*** Begin section ***
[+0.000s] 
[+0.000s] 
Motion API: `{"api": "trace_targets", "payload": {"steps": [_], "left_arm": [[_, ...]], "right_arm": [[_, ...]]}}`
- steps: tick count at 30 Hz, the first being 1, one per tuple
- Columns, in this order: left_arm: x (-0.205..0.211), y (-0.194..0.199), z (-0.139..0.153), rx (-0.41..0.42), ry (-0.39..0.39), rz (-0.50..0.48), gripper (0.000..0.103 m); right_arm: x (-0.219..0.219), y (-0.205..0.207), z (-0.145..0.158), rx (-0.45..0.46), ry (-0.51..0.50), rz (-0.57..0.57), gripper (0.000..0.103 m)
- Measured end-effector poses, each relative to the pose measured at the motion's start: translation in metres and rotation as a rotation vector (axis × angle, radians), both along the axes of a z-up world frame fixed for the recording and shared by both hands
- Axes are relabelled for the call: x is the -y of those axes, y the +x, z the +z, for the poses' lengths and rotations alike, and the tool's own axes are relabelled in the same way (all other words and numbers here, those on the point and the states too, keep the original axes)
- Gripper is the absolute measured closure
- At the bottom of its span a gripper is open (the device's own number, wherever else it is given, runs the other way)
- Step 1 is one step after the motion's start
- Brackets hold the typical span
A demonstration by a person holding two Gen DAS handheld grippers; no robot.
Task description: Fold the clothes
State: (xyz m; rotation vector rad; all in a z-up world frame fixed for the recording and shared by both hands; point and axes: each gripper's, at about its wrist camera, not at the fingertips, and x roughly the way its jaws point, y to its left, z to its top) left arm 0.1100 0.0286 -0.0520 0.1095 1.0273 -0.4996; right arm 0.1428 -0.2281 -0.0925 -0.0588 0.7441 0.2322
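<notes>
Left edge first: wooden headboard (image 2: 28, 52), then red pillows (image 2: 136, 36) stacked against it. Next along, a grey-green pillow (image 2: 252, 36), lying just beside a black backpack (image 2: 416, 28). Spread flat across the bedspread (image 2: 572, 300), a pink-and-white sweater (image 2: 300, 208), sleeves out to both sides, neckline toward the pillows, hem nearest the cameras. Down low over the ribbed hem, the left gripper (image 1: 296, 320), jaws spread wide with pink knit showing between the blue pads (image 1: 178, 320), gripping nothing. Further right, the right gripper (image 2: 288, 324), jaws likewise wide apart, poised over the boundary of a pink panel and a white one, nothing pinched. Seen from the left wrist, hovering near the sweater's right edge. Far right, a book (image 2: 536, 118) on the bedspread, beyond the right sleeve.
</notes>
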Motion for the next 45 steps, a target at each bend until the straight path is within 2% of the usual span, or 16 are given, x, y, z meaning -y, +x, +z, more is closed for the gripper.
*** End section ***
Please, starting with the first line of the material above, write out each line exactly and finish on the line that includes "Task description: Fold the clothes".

[+0.000s] 
[+0.000s] 
Motion API: `{"api": "trace_targets", "payload": {"steps": [_], "left_arm": [[_, ...]], "right_arm": [[_, ...]]}}`
- steps: tick count at 30 Hz, the first being 1, one per tuple
- Columns, in this order: left_arm: x (-0.205..0.211), y (-0.194..0.199), z (-0.139..0.153), rx (-0.41..0.42), ry (-0.39..0.39), rz (-0.50..0.48), gripper (0.000..0.103 m); right_arm: x (-0.219..0.219), y (-0.205..0.207), z (-0.145..0.158), rx (-0.45..0.46), ry (-0.51..0.50), rz (-0.57..0.57), gripper (0.000..0.103 m)
- Measured end-effector poses, each relative to the pose measured at the motion's start: translation in metres and rotation as a rotation vector (axis × angle, radians), both along the axes of a z-up world frame fixed for the recording and shared by both hands
- Axes are relabelled for the call: x is the -y of those axes, y the +x, z the +z, for the poses' lengths and rotations alike, and the tool's own axes are relabelled in the same way (all other words and numbers here, those on the point and the states too, keep the original axes)
- Gripper is the absolute measured closure
- At the bottom of its span a gripper is open (the device's own number, wherever else it is given, runs the other way)
- Step 1 is one step after the motion's start
- Brackets hold the typical span
A demonstration by a person holding two Gen DAS handheld grippers; no robot.
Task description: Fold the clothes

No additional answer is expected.